說:「我想,妳不會將這些事告訴妳乾爹吧!」
我震動一下,抽開手,什麼話也不肯承諾地離開她的家。
要不要告訴乾爹我沒有主意,我只想先找到維鈞,但除了白天他是在診所工作,其馀時間我根本聯絡不上他。
在街上茫然地走著,忽然有個人叫住我。
「喂!妳不是姓余嗎?余小姐…」
背后的男人有點眼熟,很快地我就想起他是誰。
「你…是維鈞的同學…陳…」
「沒錯,陳建州就是我。」他高興地接口說。
原來他工作的精神科專門醫院就在附近,不過能在路上碰到也太巧了。
他閒聊問起:「維鈞沒事嗎?我希望他不會將麻煩攬到身上。」
我訝異;「什麼麻煩?」
他警覺地眨著眼,突然閉了口。
「到底發生什麼事?是不是與你們在聚會談到的事情有關?」
「是…」他支吾其辭;「關于一個女人…女病人。」
「什麼女病人?」
他一臉為難;「這…我不曉得維鈞愿不愿意讓妳知道。」
我不肯罷休;「可是不管如何,你已經說了一半。」
他深深望著我,無可奈何地說:「好吧,但我不想一直站在街頭,到我們醫院坐坐吧,我再看要怎麼告訴妳。
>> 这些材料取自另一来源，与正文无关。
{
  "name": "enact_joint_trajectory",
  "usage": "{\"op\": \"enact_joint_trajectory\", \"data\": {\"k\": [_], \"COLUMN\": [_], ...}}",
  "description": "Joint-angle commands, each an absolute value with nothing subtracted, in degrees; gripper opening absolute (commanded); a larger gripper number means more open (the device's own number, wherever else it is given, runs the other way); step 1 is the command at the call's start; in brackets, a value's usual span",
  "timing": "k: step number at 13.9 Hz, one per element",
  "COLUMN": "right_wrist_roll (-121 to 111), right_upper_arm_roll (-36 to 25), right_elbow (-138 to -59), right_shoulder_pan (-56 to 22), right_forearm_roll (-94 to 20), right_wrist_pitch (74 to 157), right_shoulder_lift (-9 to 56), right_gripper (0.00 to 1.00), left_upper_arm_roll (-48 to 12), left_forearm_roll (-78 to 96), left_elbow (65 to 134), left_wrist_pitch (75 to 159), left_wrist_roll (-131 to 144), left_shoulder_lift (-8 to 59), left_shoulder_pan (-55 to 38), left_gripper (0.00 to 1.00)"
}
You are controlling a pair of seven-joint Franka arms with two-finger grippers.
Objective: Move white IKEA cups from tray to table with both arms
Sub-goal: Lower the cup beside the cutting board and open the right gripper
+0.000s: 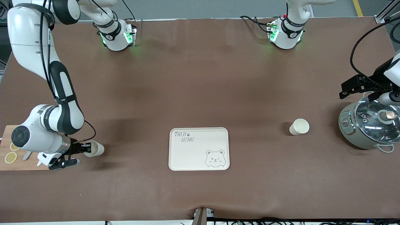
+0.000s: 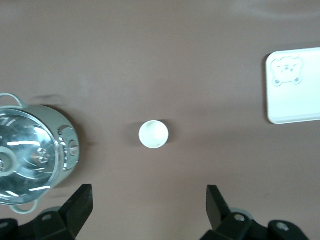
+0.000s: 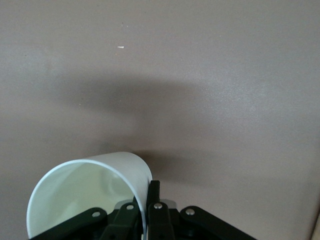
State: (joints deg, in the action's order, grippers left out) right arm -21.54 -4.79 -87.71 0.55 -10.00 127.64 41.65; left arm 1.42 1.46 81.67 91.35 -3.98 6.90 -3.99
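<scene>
One white cup [image 1: 299, 127] stands upright on the brown table between the tray and the grey pot; it also shows in the left wrist view [image 2: 154, 134]. My left gripper [image 1: 352, 87] is open and empty, up in the air over the pot's edge, its fingers [image 2: 80, 205] wide apart. My right gripper [image 1: 82, 150] is shut on the wall of the second white cup [image 1: 94, 149] near the right arm's end of the table. The right wrist view shows its fingers [image 3: 154, 197] pinching the rim of that cup [image 3: 85, 192], which hangs tilted.
A cream bear-printed tray [image 1: 199, 149] lies mid-table, also in the left wrist view [image 2: 295, 95]. A grey pot with a glass lid [image 1: 368, 125] stands at the left arm's end. A wooden board with lemon slices [image 1: 9, 153] lies under the right arm's wrist.
</scene>
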Motion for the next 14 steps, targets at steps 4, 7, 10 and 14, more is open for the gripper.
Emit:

」
「幾個月前,維鈞來醫院找我,他想藉助我的關係幫他尋找一個女病人,那本來像大海撈針,可是我想既然他來請託我了,我只好盡力而為;凡是我所認識的精神科醫生我都分發了維鈞給我的病人的畫像和資料,想不到在一個星期前,一位在內湖執業的朋友通知我,他相信畫像上的女人就是他曾經診治過的病人。
」
我靜靜傾聽著,幾乎聽得見心臟跳動的聲音;「真的是畫像上的女人嗎?」
「嗯!我陪維鈞跑一趟…他叫她雪倫…楊雪倫。」
「楊雪倫?」
我無法想像我震驚的模樣,更無法想像使我震撼的訊息。
「她的狀況絕對稱不上好,大半時間她都很茫然,有時候發作時還會以身體撞牆、以各種拿得到的利器傷害自己,這使得看護她的人必須格外留意。」